AI agents · 5 min read

Self-Healing Scrapers in Production: The Math Changed

The 'scraper as agent' pattern — an LLM regenerates broken CSS selectors after a site changes — is now in production at Kadoa, AutoScraper, and OSS implementations. TCO math finally favors LLM tokens over scraper maintenance.

By Signal Census Editorial
Apify
Apify · marketplace signal
The 'scraper as agent' pattern — an LLM regenerates broken CSS selectors after a site changes — is now in production at Kadoa, AutoScraper, and OSS implementations.

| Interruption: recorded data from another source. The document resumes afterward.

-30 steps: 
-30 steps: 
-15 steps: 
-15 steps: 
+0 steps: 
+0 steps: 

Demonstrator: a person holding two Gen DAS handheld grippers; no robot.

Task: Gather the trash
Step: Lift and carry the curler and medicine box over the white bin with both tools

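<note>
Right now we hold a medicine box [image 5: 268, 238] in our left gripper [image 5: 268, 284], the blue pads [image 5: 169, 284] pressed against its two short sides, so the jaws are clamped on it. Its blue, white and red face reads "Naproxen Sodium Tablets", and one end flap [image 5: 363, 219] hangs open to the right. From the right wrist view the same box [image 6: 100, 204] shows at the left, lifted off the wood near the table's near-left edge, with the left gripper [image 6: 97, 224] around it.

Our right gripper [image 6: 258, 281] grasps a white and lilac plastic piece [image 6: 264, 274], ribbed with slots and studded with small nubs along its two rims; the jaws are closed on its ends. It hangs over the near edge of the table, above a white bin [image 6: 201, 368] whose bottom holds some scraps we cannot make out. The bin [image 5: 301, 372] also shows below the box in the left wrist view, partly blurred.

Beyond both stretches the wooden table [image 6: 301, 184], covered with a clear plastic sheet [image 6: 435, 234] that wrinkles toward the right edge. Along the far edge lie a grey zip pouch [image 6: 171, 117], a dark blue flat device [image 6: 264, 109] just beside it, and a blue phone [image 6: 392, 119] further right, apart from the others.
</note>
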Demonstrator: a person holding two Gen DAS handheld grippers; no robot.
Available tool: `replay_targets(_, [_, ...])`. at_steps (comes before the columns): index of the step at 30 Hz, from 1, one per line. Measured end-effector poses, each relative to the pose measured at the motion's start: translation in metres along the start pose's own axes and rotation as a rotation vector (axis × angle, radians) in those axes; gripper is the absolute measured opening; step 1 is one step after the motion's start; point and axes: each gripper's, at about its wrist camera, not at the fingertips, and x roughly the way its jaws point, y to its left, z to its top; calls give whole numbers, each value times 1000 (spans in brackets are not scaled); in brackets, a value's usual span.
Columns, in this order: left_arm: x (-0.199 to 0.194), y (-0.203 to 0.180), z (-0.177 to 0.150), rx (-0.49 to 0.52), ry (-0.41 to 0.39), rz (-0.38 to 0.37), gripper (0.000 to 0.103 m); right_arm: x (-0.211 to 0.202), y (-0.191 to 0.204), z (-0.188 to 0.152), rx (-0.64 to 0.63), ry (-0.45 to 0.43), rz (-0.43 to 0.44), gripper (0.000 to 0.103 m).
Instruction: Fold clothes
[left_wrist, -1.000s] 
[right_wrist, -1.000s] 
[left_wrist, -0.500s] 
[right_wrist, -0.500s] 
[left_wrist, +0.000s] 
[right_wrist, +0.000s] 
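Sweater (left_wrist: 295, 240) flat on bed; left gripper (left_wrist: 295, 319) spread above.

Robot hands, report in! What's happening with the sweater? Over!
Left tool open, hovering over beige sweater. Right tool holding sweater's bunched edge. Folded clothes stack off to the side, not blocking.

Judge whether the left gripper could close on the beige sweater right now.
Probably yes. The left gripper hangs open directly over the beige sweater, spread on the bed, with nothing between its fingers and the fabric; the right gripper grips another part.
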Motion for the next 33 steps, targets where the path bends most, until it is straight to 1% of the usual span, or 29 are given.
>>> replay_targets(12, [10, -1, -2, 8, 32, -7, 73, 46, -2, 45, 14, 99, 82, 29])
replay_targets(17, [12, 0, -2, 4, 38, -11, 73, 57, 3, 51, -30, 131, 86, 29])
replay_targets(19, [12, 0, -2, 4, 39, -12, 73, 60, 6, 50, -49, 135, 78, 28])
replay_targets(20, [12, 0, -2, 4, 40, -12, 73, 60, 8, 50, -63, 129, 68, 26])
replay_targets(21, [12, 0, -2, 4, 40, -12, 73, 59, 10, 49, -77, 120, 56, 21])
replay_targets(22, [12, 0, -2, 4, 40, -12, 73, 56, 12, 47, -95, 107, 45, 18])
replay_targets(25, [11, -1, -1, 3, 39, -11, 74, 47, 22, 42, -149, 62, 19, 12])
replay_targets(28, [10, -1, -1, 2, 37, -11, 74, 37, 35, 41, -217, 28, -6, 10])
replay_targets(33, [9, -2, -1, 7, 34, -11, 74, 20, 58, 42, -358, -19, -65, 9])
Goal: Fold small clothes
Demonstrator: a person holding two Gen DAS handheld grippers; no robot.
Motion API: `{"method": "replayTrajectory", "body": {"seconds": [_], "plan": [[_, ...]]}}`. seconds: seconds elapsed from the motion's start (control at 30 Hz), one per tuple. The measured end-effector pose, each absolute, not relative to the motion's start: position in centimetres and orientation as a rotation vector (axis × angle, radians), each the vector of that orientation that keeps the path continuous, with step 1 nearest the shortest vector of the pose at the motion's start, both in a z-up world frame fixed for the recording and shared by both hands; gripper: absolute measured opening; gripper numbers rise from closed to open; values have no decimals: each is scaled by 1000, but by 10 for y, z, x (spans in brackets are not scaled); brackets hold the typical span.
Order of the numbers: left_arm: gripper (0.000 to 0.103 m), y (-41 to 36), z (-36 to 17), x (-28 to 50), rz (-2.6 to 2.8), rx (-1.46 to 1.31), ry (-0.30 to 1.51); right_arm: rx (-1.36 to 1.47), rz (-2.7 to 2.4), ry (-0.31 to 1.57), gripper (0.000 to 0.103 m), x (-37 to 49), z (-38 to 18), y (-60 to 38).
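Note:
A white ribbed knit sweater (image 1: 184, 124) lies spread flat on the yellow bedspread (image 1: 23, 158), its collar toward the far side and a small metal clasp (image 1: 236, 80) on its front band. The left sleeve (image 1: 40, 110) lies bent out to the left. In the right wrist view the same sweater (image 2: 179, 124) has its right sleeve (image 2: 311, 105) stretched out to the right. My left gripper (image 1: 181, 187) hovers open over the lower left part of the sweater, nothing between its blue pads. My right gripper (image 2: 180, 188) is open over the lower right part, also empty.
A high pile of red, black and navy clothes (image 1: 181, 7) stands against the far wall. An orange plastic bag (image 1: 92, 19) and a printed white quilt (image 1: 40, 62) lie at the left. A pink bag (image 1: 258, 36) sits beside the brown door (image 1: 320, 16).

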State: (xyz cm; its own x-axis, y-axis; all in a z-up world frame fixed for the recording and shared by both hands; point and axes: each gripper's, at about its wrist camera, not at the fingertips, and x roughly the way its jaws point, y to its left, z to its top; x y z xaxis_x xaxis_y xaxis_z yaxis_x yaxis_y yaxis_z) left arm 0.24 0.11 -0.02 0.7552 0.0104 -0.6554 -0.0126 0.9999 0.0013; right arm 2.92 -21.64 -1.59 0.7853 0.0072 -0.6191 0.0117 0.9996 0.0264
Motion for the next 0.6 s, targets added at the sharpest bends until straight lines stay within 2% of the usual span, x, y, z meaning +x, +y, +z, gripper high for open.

The scraper-as-agent pattern — where a Large Language Model regenerates broken CSS selectors when a target site changes its layout — has moved from blog-post novelty to production deployment. Kadoa, AutoScraper (with its newer Claude integration), llm-scraper, and a growing list of internal implementations at scraping shops are now operating with this architecture in customer-facing pipelines.

The technique is straightforward. A traditional scraper hits a target page, parses it with hard-coded selectors, and either succeeds or returns nothing. A self-healing scraper does the same, but on failure invokes an LLM with the raw HTML, asks it to identify the relevant data fields, and proposes new selectors. The new selectors are validated against expected output shape and persisted for the next run.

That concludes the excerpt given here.